A la espera de la Navidad, la tradición por antonomasia, esa es la esperanza, no en forma de solución, pero si a modo de tregua en el fragor político que como sintonía machacona y machacante viene ocupando lugar de privilegio en todos los ámbitos de la comunicación, sea tradicional como de última generación.
De épocas pretéritas vino a decir la influyente y preclara pluma de Stefan Zweig en su memorable “El legado de Europa” que “los doctrinarios, intransigentes, proclaman su opinión y su ideario como los únicos válidos”. Si bien y sin duda los tiempos cambiaron, algo reverdece de ello en países de clara vocación y estructura democráticas, como en el nuestro; en esta España que, a buen seguro, gustaría estar algo más aburrida que “entretenida” por la convulsión partidaria rampante.
¿Cómo es posible apostar (aparentemente, claro) por el diálogo y acudir a él con postura inamovible y siguiendo exclusivamente la estrategia de unas siglas?, contradictorio. Los positivistas, en aras de sacar siempre algo fecundo, cosa que es necesaria pero nítidamente insuficiente como se palpa, ven la institucionalidad protegida y encaramada en el simple encuentro, algo preceptivo y sin duda. Pero poniendo el ejemplo de la reciente Conferencia de Presidentes Autonómicos y a tenor de los asuntos a tratar, de claro contenido perentorio, es de muy escasa providencia. Venció la actitud sobre la aptitud, aún no en todos los protagonistas viendo el balance.
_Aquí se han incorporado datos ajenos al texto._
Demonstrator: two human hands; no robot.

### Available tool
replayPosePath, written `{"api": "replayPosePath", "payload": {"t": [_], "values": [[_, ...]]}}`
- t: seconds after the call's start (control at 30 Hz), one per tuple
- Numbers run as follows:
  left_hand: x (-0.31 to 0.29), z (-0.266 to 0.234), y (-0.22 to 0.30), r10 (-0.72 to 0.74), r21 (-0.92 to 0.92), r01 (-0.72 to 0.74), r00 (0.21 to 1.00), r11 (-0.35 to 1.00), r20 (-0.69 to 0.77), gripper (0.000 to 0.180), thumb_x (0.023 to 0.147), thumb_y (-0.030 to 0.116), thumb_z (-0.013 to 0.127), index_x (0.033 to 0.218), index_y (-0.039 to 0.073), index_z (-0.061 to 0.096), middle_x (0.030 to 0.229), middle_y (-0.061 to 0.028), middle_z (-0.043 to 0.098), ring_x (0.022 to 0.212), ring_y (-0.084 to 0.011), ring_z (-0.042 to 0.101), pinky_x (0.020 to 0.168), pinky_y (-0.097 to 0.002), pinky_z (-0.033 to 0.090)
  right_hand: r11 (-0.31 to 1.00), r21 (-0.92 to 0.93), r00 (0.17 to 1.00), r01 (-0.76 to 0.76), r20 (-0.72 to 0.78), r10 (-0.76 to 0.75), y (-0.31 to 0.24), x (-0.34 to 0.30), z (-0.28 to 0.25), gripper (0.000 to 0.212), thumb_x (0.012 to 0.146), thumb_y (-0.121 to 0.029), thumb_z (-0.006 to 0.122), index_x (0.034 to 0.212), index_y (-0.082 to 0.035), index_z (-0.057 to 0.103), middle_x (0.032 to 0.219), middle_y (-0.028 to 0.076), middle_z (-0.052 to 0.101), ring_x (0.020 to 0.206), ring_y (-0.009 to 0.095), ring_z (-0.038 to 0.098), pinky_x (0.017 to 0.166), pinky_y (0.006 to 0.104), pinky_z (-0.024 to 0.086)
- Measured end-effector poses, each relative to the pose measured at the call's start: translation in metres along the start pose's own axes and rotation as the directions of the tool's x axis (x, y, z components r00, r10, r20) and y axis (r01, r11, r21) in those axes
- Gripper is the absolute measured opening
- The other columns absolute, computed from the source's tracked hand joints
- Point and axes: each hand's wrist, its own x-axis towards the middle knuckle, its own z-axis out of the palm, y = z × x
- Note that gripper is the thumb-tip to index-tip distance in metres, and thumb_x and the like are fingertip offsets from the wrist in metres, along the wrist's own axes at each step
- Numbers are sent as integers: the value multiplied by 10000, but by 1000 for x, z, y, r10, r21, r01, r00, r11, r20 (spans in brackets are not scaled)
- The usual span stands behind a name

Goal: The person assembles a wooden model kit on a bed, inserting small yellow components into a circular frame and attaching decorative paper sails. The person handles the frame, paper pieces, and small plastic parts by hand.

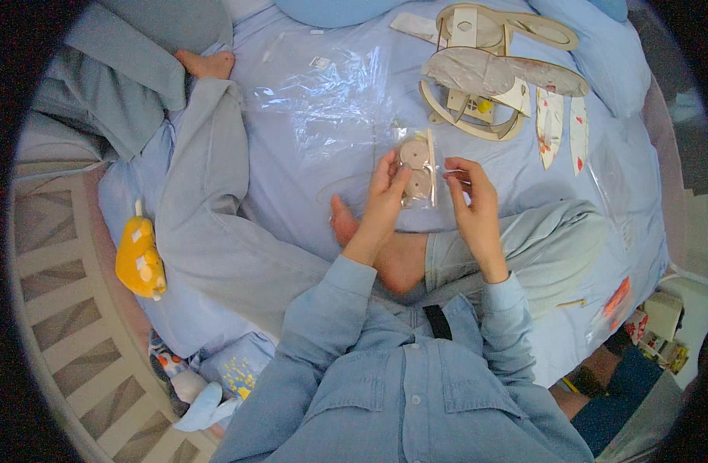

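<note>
A small clear plastic bag (417,168) with two round wooden discs and a thin wooden stick inside is held up between both hands. My left hand (382,202) grips the bag's left side, fingers against the discs. My right hand (471,199) pinches the bag's right edge with thumb and fingertips. Both hands hover above my crossed legs and bare foot (385,251) on the pale blue bedsheet (292,185).
A half-built wooden model (493,73) with curved frames lies at the back right, two painted wooden pieces (560,131) beside it. A large clear plastic sheet (323,92) covers the bed's middle. A yellow plush toy (140,261) lies at the left, more toys at the lower left.
</note>
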Motion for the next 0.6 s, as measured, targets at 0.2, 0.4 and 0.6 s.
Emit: {"api": "replayPosePath", "payload": {"t": [0.2, 0.4, 0.6], "values": [[-4, 10, 0, -91, -236, 107, 993, 966, 78, 473, 1022, 139, 505, 1464, 81, 348, 1302, -94, 560, 1122, -162, 584, 909, -288, 498, 960, 103, 966, -260, 39, 257, 16, -5, 1, 174, 969, -53, 554, 1123, 5, 612, 886, 102, 669, 791, 172, 646, 711, 303, 520], [-6, 22, 3, -167, -381, 205, 977, 902, 131, 549, 992, 180, 572, 1469, 100, 312, 1282, -115, 547, 1135, -193, 580, 908, -317, 508, 958, 63, 959, -278, 81, 273, 23, -6, -8, 113, 966, -109, 600, 988, 1, 603, 790, 68, 638, 731, 116, 587, 668, 269, 482], [-11, 27, -6, -115, 39, 112, 989, 993, 95, 697, 905, 182, 706, 1462, 79, 299, 1231, -106, 552, 1165, -194, 546, 940, -325, 488, 982, 77, 983, -173, 72, 167, 26, -6, -11, 125, 983, -115, 580, 954, 5, 565, 799, 73, 642, 709, 120, 594, 660, 265, 480]]}}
A la cultura política del tiempo actual (en la cual los “argumentarios” cocinados en los fogones partidistas dominan) y abarcando prácticamente todo el arco institucional, esa que debiera ser de competencia entre poder y oposición, va unida la cultura de acecho, derribo y polémica en demasía y sobretodo.
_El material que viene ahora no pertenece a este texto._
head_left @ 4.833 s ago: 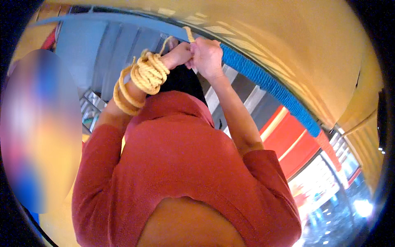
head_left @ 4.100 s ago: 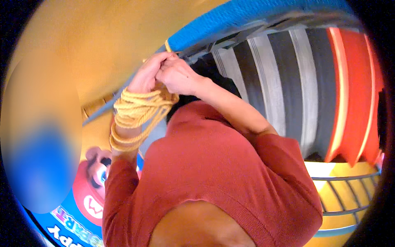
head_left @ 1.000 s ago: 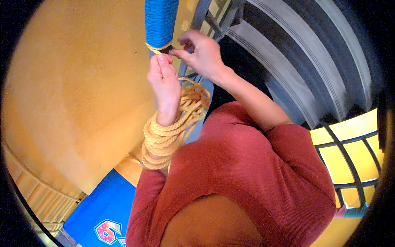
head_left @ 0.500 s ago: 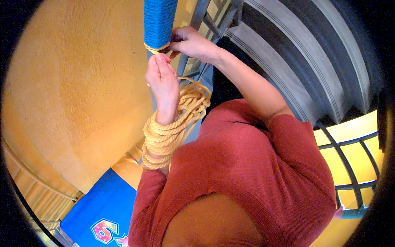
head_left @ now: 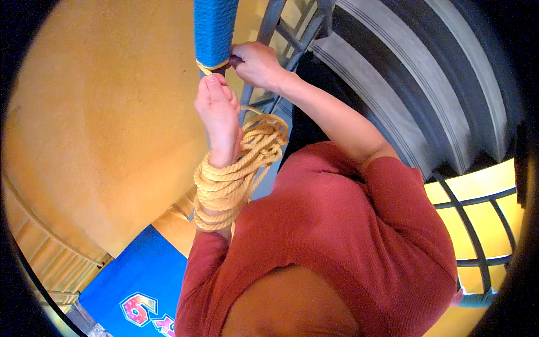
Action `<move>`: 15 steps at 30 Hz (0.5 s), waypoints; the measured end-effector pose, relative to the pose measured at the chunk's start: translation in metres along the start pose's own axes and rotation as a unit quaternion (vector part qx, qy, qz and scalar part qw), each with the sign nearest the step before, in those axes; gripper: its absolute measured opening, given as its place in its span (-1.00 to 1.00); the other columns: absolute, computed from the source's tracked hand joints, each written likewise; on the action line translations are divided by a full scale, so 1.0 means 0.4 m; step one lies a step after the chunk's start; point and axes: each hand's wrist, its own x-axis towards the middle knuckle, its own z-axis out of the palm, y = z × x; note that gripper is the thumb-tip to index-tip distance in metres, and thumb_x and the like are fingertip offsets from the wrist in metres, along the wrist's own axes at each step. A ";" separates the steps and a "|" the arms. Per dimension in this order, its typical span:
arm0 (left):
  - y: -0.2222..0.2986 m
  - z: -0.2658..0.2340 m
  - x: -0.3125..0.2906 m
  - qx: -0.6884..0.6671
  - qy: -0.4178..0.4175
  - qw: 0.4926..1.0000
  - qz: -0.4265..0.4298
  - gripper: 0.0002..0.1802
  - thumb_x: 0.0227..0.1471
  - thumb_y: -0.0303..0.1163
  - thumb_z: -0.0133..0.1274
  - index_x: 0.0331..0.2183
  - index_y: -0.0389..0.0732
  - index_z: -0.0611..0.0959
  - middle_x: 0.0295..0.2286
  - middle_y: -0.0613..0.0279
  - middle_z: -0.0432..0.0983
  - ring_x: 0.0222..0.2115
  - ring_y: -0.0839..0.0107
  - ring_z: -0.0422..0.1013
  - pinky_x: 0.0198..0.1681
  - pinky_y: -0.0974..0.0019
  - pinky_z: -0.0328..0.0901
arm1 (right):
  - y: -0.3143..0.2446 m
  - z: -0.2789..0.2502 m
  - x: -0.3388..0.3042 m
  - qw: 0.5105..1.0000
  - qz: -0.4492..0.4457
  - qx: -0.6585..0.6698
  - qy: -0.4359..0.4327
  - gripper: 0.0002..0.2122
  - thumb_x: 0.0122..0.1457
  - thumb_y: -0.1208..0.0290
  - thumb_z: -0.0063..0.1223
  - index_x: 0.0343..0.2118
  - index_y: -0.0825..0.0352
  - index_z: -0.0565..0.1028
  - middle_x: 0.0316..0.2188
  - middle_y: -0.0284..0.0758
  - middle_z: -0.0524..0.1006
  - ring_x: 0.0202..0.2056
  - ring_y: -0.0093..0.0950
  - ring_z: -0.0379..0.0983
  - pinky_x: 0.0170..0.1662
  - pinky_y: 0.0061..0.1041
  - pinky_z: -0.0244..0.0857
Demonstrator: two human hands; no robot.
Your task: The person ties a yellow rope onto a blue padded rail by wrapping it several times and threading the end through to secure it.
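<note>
Yellow twisted rope (head_left: 222, 188) is coiled in many turns around my left forearm, with loose loops (head_left: 266, 133) bunched beside the wrist. My left hand (head_left: 216, 106) is closed, pinching a strand of this rope just below a post wrapped tightly in blue rope (head_left: 214, 33). That strand crosses the post at the lower edge of the blue wrapping. On the post's right side, my right hand (head_left: 258, 63) is closed, its fingers curled in against the post. The right fingertips are in shadow, so what they grip is hidden.
A rough orange-yellow wall (head_left: 112, 129) rises at the left. Grey metal railing (head_left: 281, 33) stands behind the post, and curved dark steps (head_left: 393, 67) lie at the right. Below them is a dark grid (head_left: 477, 236) over yellow. A blue panel (head_left: 129, 269) shows at the lower left.
My right hand has shifted slightly down and in closer around the post's side. My left hand has moved a little left and turned slightly, still pinching the strand.
</note>
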 end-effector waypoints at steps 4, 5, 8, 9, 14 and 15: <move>0.024 -0.015 0.009 -0.063 -0.004 0.998 -0.013 -0.77 0.18 -0.27 -0.26 -0.44 -0.16 0.36 -0.77 0.54 -0.04 -0.81 0.69 -0.10 -0.79 0.52 -0.18 | 0.015 0.036 0.015 0.997 0.007 0.071 0.034 -0.84 0.07 0.40 -0.10 -0.35 0.22 0.53 -0.46 -0.26 0.55 -0.35 -0.26 0.49 -0.32 -0.35 0.33; 0.032 -0.020 0.015 -0.062 -0.006 0.998 -0.012 -0.76 0.19 -0.27 -0.27 -0.45 -0.17 0.36 -0.77 0.53 -0.03 -0.81 0.69 -0.09 -0.79 0.52 -0.17 | 0.013 0.034 0.016 0.997 0.017 0.076 0.030 -0.84 0.08 0.39 -0.10 -0.35 0.23 0.53 -0.46 -0.27 0.56 -0.34 -0.26 0.49 -0.31 -0.35 0.33; 0.030 -0.038 0.010 -0.065 0.004 0.998 -0.026 -0.74 0.21 -0.28 -0.29 -0.46 -0.19 0.35 -0.77 0.51 0.01 -0.81 0.68 -0.06 -0.78 0.53 -0.14 | -0.001 0.027 -0.014 0.997 0.028 0.060 0.027 -0.84 0.09 0.38 -0.10 -0.37 0.24 0.53 -0.46 -0.27 0.56 -0.35 -0.27 0.49 -0.31 -0.37 0.33; 0.035 -0.027 0.002 -0.070 0.012 0.997 -0.029 -0.74 0.21 -0.27 -0.29 -0.46 -0.18 0.35 -0.77 0.50 0.02 -0.81 0.68 -0.05 -0.78 0.53 -0.14 | -0.005 0.020 -0.017 0.998 0.027 0.047 0.032 -0.84 0.09 0.37 -0.09 -0.37 0.25 0.53 -0.46 -0.26 0.56 -0.36 -0.27 0.49 -0.31 -0.37 0.33; -0.002 -0.007 -0.019 -0.047 -0.006 0.999 0.004 -0.75 0.20 -0.31 -0.26 -0.49 -0.18 0.35 -0.74 0.47 0.05 -0.77 0.71 -0.03 -0.75 0.54 -0.11 | 0.001 -0.019 -0.045 0.995 -0.001 0.103 -0.011 -0.84 0.10 0.36 -0.08 -0.38 0.29 0.51 -0.54 -0.19 0.52 -0.44 -0.20 0.46 -0.38 -0.31 0.31; -0.025 -0.009 -0.015 -0.011 -0.030 0.999 0.021 -0.75 0.20 -0.33 -0.25 -0.50 -0.19 0.35 -0.73 0.45 0.06 -0.75 0.71 -0.02 -0.73 0.54 -0.09 | 0.005 -0.035 -0.051 0.994 0.000 0.106 -0.022 -0.84 0.09 0.33 -0.08 -0.38 0.26 0.51 -0.52 -0.17 0.51 -0.43 -0.16 0.45 -0.37 -0.26 0.32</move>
No se da tregua, ni sosiego, a la opinión pública, ni a la atención que exige la peculiaridad de los problemas, porque son dificultades, algunas espinosas, que necesitan y necesitaran de la máxima dedicación por parte de todas las instituciones y en los lugares de bancada que sean.
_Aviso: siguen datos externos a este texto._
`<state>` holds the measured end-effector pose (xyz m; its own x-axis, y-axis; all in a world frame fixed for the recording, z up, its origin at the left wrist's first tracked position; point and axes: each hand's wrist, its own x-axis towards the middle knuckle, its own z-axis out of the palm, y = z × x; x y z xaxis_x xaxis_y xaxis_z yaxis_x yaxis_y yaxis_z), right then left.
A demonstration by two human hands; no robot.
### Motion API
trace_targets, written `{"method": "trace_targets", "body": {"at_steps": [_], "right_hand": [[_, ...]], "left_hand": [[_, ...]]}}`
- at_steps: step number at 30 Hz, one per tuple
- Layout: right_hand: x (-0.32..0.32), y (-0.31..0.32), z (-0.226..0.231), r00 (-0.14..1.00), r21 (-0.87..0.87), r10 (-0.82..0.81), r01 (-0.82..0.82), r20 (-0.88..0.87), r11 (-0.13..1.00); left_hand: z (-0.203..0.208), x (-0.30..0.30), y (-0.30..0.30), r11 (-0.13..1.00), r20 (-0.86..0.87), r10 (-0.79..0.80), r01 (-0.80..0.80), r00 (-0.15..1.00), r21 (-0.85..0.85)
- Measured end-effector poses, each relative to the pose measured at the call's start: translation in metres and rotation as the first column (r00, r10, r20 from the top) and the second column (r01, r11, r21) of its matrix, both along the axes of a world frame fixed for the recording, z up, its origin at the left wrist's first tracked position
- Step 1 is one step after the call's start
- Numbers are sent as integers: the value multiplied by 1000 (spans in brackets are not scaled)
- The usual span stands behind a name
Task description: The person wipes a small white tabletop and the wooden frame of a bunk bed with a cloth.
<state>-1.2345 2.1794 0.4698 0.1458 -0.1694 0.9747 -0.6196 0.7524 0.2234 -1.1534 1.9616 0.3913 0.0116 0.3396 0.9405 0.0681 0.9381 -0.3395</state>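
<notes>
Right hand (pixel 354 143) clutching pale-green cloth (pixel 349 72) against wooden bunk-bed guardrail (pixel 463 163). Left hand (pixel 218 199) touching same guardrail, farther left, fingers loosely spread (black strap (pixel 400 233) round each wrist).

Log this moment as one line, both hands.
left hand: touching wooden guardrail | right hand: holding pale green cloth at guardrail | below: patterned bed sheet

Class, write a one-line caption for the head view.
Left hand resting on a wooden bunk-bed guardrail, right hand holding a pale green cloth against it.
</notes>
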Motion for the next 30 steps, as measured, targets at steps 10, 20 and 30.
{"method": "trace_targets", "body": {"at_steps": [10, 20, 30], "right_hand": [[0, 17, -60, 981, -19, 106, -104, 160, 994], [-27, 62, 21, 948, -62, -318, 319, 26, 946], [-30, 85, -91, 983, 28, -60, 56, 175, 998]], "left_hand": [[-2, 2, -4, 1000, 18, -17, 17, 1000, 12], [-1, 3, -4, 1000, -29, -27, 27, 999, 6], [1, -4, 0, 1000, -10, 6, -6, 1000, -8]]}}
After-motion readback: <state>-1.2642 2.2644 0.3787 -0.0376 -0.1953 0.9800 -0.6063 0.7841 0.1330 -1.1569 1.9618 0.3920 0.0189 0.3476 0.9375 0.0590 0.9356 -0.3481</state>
Abrazar la esperanza es sinónimo de actitud ante la insistente precariedad de lo bueno y el acecho de la desgracia. Pero esperar de la utopía es tanto como proclamar lo bisoño y establecerlo tal cual guía. En estos momentos, en medio de tal dicotomía está la realidad, sin descanso ni relajo a la espera, al menos, de una tregua.
Es esperanza débil, hasta en las celebraciones partidarias de este trecho universal del calendario, el espíritu de la Navidad por el momento no ha vencido al enconamiento y la inquina, los hechos así lo muestran. Es de suponer que en ese “argumentario” “celestial” de partido no se renuncie a recurso alguno, aunque sea el recuerdo de la Natividad.
Hay quienes piensan, y avanza en su número, que la política, tal y como las cosas deambulan, avanza hacia un estado de dilema moral: elegir entre lo malo y lo peor. Quizás sea un mal síntoma, pero claro, del alejamiento de esa noble vocación de la gestión de los asuntos públicos con el grueso de a quienes van dedicada y a su entrega pertenece, la gente corriente, que no vulgar.
Mientras y a la espera, Adviento avanza y la Navidad se acerca. Ojalá infunda y venza su luz.